It was 1:15 in the morning as I pulled my Subaru Legacy packed with our luggage, a frightened cat, a bored Boston Terrier/Pug, and a pregnant wife off the freeway into Albuquerque.
After 15 hours on the road to Nashville from California to fill the position of Product Marketing Manager for Raven, it was time to find our hotel for the night, but things weren’t looking quite right. My wife had copied and pasted the address into her navigation, and turn by turn it quickly became apparent that we were in a less than savory neighborhood – and nowhere near a hotel.
We’d just received the real world equivalent of a 404 error, caused by a small typo when they left the “North” off the street name. After locking our doors and redoing the search we eventually made our way to the hotel to get some sleep before continuing our cross-country trek.

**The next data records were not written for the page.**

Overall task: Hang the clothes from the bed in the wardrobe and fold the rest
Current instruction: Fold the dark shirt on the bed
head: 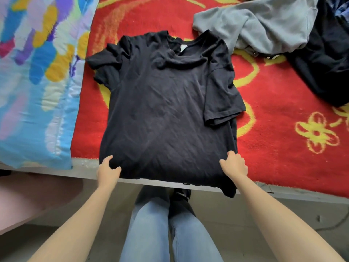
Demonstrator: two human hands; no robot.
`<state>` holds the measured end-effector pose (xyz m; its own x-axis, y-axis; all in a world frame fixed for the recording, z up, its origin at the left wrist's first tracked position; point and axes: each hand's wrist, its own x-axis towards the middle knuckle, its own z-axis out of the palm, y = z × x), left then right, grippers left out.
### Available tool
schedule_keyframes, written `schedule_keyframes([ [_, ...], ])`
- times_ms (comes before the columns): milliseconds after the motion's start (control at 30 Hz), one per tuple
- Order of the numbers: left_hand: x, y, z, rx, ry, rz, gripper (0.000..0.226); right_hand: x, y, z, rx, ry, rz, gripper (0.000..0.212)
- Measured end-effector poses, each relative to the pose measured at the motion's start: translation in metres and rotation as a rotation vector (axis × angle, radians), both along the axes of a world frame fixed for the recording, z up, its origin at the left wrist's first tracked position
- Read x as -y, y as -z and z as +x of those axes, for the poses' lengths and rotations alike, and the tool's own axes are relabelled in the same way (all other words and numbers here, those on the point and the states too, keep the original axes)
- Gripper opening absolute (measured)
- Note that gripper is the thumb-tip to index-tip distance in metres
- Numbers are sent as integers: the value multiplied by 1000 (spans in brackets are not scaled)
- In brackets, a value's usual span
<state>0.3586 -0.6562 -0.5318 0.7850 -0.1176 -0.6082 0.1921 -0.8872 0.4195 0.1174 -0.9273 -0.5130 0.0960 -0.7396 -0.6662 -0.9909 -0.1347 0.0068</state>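
On bed (pixel 283 152): left hand (pixel 108 172), right hand (pixel 234 165) pinch black T-shirt (pixel 166 110) hem.

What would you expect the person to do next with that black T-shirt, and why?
Probably lift the hem and fold it up toward the collar. The black short-sleeved T-shirt lies spread flat on the red blanket with yellow flowers, and the left hand and right hand each grip a bottom corner near its front edge, which the hem overhangs.

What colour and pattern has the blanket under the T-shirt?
The blanket is red with yellow flowers and curved lines, clearest in the head view.
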Motion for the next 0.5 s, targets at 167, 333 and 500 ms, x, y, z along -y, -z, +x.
schedule_keyframes([
  [167, 51, -3, 37, 46, 113, -41, 52, 32, 7, 47, 124, 106, -10, 44],
  [333, 87, -5, 70, 54, 213, -85, 52, 67, 23, 72, 293, 404, -36, 50],
  [500, 125, -2, 102, 75, 278, -92, 53, 119, 37, 91, 594, 953, -130, 43],
])
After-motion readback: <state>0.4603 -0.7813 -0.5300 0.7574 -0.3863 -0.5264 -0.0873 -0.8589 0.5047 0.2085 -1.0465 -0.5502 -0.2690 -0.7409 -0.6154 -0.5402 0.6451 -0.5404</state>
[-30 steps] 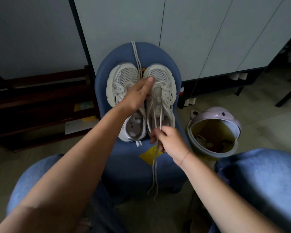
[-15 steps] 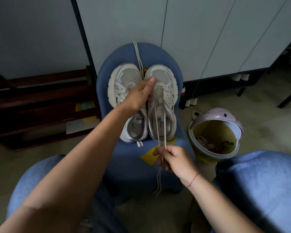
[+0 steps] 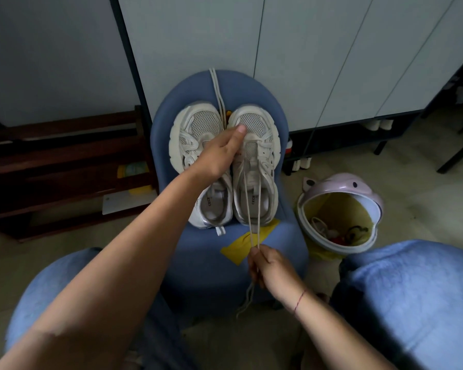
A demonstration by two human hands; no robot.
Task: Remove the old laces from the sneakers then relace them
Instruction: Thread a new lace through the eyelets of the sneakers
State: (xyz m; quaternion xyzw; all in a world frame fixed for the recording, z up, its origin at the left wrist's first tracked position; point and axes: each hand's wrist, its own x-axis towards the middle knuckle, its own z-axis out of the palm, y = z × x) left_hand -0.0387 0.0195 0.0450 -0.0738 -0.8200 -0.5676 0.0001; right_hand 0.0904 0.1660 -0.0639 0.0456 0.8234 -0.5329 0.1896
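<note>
While the left hand [image 3: 218, 156] grips the right sneaker [image 3: 262, 161], the right hand [image 3: 271, 265] pinches its lace [image 3: 247, 209]. Alongside the stool [image 3: 198, 263] — a pink bin [image 3: 369, 198].

1. The left hand [image 3: 219, 153] covers the tongue of the left-side sneaker [image 3: 195, 129] and the inner edge of the right-side sneaker [image 3: 263, 145]. Its fingers are out of sight beneath it.
2. The lace [image 3: 251, 209] vanishes inside the right hand [image 3: 270, 265]; its ends below are blurred.
3. A loose lace [image 3: 216, 86] slips out of sight between the two toes.
4. A yellow sheet [image 3: 241, 248] lies partly under the right-side heel.
5. The contents of the bin [image 3: 340, 182] are too dim to name.
6. Both forearms are cut off by the bottom edge.
</note>
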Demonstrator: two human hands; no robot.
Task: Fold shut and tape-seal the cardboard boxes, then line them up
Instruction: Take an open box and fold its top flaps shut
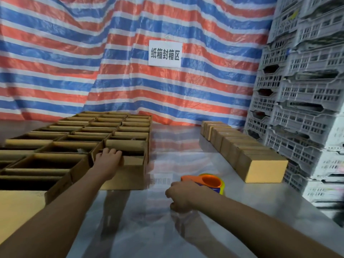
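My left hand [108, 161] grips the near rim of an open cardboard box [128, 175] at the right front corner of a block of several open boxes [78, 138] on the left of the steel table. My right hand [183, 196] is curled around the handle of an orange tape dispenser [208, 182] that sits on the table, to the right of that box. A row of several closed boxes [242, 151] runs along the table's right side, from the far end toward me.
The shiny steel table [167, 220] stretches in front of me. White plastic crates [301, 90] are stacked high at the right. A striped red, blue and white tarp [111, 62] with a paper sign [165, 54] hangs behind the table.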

When people reach 404 errors on your site, they’re being similarly derailed from their expectations, and you quite often lose that visitor for good – bad news for a blogger or site owner. If you’re starting a formal SEO audit, or just looking for a quick, actionable item of technical SEO, fixing 404 errors is a great place to start.
In this post we’ll look at the most common sources of 404 errors and the recommended ways to correct these errors quickly and efficiently, along with some tools to help make the process a little easier.
Common causes and cures for 404 errors
A 404 code is returned when the page cannot be found by a browser or crawling bot like Googlebot when it’s navigating its way through the links on your website.
This can cause problems of several sorts. For example, if you’ve got inbound links coming to those pages from other websites, you’re losing potential clients and conversions. You’re also losing the value of those links as Google seeks to determine your site’s relevance and authority. To get the best fix in place, it’s helpful to go cause by cause to identify the source of the problem.
Malformed URLS
This can be caused by a href links to pages being typed incorrectly or incompletely – for example, leaving off the “http://,” adding an extra set of quotation marks on either side of your link, or simply misspelling the URL.
To correct this 404 error, look at the “Linked From” tab on the Error Details popup of the Crawl Errors page in Google Webmaster Tools. Once you see which pages are referencing the page, edit and correct the link. As a follow-up, you should also add a 301 redirect for that malformed URL back to the page that had the error in the first place to make sure that any additional traffic or bots getting to that page know that it was an error, and it has been corrected. Last but certainly not least, you should return to Google Webmaster Tools and mark the error as corrected.
Category or tag removed
When you’re using a blog platform like WordPress and add either a tag or category, the action creates an additional page on your website that has a number of links pointing to it. If you later remove those tags but leave links pointed to those sections, you will send a visitor to a 404 page. If there’s enough value, it may be worth replacing those tags. If they’re not valuable, add a 301 redirect.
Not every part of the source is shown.